§ Instructions to follow
Transcribe the records below. Leave every line exactly as written.

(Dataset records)
###
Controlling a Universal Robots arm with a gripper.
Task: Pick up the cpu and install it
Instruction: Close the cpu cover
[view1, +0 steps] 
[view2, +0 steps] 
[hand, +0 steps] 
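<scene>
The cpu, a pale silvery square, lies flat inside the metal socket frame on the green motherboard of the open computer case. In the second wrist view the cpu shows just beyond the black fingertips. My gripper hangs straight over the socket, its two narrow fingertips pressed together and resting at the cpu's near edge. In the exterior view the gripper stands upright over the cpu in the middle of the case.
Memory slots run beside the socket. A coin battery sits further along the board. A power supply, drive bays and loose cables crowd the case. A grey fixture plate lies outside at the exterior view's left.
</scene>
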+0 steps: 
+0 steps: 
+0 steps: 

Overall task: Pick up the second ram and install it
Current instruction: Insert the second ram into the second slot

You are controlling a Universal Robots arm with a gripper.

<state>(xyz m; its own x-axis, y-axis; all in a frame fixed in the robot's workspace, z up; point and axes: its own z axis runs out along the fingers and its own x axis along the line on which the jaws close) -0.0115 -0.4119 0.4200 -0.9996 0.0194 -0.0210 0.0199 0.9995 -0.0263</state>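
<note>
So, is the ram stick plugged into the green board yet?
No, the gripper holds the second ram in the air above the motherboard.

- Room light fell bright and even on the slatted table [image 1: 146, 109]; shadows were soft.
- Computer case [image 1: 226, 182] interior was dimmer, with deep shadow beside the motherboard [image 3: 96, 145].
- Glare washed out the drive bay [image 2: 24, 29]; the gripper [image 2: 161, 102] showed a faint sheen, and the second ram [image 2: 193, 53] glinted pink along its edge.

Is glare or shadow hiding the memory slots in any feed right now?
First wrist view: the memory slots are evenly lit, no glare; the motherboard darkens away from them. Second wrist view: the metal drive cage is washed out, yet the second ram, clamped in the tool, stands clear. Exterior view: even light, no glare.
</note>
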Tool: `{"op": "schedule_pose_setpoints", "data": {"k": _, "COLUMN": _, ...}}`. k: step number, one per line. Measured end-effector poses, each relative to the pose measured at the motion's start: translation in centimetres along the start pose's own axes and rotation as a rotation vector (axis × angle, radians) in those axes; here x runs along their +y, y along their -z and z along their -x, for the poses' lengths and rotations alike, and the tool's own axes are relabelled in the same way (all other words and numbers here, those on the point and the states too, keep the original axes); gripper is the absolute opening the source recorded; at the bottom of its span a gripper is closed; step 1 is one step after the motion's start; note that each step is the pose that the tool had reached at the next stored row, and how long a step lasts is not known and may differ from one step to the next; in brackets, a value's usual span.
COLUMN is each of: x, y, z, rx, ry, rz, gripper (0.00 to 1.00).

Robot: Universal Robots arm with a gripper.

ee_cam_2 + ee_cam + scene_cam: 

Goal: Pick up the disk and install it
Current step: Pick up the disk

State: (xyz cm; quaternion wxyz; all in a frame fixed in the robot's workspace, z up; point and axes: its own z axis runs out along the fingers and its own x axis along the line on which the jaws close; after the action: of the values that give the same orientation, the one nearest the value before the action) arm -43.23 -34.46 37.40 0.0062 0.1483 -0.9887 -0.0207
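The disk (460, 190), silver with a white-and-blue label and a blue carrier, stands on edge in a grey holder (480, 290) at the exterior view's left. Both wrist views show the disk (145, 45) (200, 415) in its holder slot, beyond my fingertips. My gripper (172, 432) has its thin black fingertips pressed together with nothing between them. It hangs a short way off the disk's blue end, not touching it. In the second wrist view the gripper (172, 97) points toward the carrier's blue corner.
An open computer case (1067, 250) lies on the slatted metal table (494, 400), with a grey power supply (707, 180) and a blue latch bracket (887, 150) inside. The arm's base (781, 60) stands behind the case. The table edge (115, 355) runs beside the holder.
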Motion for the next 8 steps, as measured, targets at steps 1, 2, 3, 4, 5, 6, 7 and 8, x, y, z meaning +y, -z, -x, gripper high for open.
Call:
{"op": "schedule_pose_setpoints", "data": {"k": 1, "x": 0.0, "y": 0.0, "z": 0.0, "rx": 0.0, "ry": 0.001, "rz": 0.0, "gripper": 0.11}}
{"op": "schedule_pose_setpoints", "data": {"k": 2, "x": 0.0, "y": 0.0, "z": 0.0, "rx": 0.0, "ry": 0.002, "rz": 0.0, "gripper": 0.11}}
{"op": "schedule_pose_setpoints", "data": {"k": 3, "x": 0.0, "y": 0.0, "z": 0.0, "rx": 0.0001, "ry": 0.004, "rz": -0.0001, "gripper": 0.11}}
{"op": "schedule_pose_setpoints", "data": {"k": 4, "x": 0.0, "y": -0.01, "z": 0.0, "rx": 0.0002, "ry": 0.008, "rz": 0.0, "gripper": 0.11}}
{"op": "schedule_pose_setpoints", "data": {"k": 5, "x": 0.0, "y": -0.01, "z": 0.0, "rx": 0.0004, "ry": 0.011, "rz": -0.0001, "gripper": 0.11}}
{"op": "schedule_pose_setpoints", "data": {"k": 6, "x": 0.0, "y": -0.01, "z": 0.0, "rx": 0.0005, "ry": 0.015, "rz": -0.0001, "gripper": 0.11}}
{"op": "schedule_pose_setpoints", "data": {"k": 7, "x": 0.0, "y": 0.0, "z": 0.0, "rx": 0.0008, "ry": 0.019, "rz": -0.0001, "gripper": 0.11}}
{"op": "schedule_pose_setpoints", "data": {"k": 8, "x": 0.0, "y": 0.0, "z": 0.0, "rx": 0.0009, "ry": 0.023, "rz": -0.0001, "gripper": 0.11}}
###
§ Task output
Controlling a Universal Robots arm with a gripper.
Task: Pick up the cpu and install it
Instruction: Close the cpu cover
[view1, +0 steps] 
[view2, +0 steps] 
[hand, +0 steps] 
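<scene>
The cpu, a pale silvery square, lies flat inside the metal socket frame on the green motherboard of the open computer case. In the second wrist view the cpu shows just beyond the black fingertips. My gripper hangs straight over the socket, its two narrow fingertips pressed together and resting at the cpu's near edge. In the exterior view the gripper stands upright over the cpu in the middle of the case.
Memory slots run beside the socket. A coin battery sits further along the board. A power supply, drive bays and loose cables crowd the case. A grey fixture plate lies outside at the exterior view's left.
</scene>
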+0 steps: 
+0 steps: 
+0 steps: 

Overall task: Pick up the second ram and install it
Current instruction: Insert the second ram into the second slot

You are controlling a Universal Robots arm with a gripper.

<state>(xyz m; its own x-axis, y-axis; all in a frame fixed in the robot's workspace, z up; point and axes: its own z axis runs out along the fingers and its own x axis along the line on which the jaws close) -0.0115 -0.4119 0.4200 -0.9996 0.0194 -0.0210 0.0199 0.9995 -0.0263</state>
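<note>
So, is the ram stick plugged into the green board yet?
No, the gripper holds the second ram in the air above the motherboard.

- Room light fell bright and even on the slatted table [image 1: 146, 109]; shadows were soft.
- Computer case [image 1: 226, 182] interior was dimmer, with deep shadow beside the motherboard [image 3: 96, 145].
- Glare washed out the drive bay [image 2: 24, 29]; the gripper [image 2: 161, 102] showed a faint sheen, and the second ram [image 2: 193, 53] glinted pink along its edge.

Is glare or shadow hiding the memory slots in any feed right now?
First wrist view: the memory slots are evenly lit, no glare; the motherboard darkens away from them. Second wrist view: the metal drive cage is washed out, yet the second ram, clamped in the tool, stands clear. Exterior view: even light, no glare.
</note>
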Tool: `{"op": "schedule_pose_setpoints", "data": {"k": _, "COLUMN": _, ...}}`. k: step number, one per line. Measured end-effector poses, each relative to the pose measured at the motion's start: translation in centimetres along the start pose's own axes and rotation as a rotation vector (axis × angle, radians) in those axes; here x runs along their +y, y along their -z and z along their -x, for the poses' lengths and rotations alike, and the tool's own axes are relabelled in the same way (all other words and numbers here, those on the point and the states too, keep the original axes); gripper is the absolute opening the source recorded; at the bottom of its span a gripper is closed; step 1 is one step after the motion's start; note that each step is the pose that the tool had reached at the next stored row, and how long a step lasts is not known and may differ from one step to the next; in brackets, a value's usual span.
COLUMN is each of: x, y, z, rx, ry, rz, gripper (0.00 to 1.00).

Robot: Universal Robots arm with a gripper.

ee_cam_2 + ee_cam + scene_cam: 

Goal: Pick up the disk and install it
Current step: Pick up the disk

State: (xyz cm; quaternion wxyz; all in a frame fixed in the robot's workspace, z up; point and axes: its own z axis runs out along the fingers and its own x axis along the line on which the jaws close; after the action: of the values that give the same orientation, the one nearest the value before the action) arm -43.23 -34.46 37.40 0.0062 0.1483 -0.9887 -0.0207
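The disk (460, 190), silver with a white-and-blue label and a blue carrier, stands on edge in a grey holder (480, 290) at the exterior view's left. Both wrist views show the disk (145, 45) (200, 415) in its holder slot, beyond my fingertips. My gripper (172, 432) has its thin black fingertips pressed together with nothing between them. It hangs a short way off the disk's blue end, not touching it. In the second wrist view the gripper (172, 97) points toward the carrier's blue corner.
An open computer case (1067, 250) lies on the slatted metal table (494, 400), with a grey power supply (707, 180) and a blue latch bracket (887, 150) inside. The arm's base (781, 60) stands behind the case. The table edge (115, 355) runs beside the holder.
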Motion for the next 8 steps, as measured, targets at steps 1, 2, 3, 4, 5, 6, 7 and 8, x, y, z meaning +y, -z, -x, gripper high for open.
Call:
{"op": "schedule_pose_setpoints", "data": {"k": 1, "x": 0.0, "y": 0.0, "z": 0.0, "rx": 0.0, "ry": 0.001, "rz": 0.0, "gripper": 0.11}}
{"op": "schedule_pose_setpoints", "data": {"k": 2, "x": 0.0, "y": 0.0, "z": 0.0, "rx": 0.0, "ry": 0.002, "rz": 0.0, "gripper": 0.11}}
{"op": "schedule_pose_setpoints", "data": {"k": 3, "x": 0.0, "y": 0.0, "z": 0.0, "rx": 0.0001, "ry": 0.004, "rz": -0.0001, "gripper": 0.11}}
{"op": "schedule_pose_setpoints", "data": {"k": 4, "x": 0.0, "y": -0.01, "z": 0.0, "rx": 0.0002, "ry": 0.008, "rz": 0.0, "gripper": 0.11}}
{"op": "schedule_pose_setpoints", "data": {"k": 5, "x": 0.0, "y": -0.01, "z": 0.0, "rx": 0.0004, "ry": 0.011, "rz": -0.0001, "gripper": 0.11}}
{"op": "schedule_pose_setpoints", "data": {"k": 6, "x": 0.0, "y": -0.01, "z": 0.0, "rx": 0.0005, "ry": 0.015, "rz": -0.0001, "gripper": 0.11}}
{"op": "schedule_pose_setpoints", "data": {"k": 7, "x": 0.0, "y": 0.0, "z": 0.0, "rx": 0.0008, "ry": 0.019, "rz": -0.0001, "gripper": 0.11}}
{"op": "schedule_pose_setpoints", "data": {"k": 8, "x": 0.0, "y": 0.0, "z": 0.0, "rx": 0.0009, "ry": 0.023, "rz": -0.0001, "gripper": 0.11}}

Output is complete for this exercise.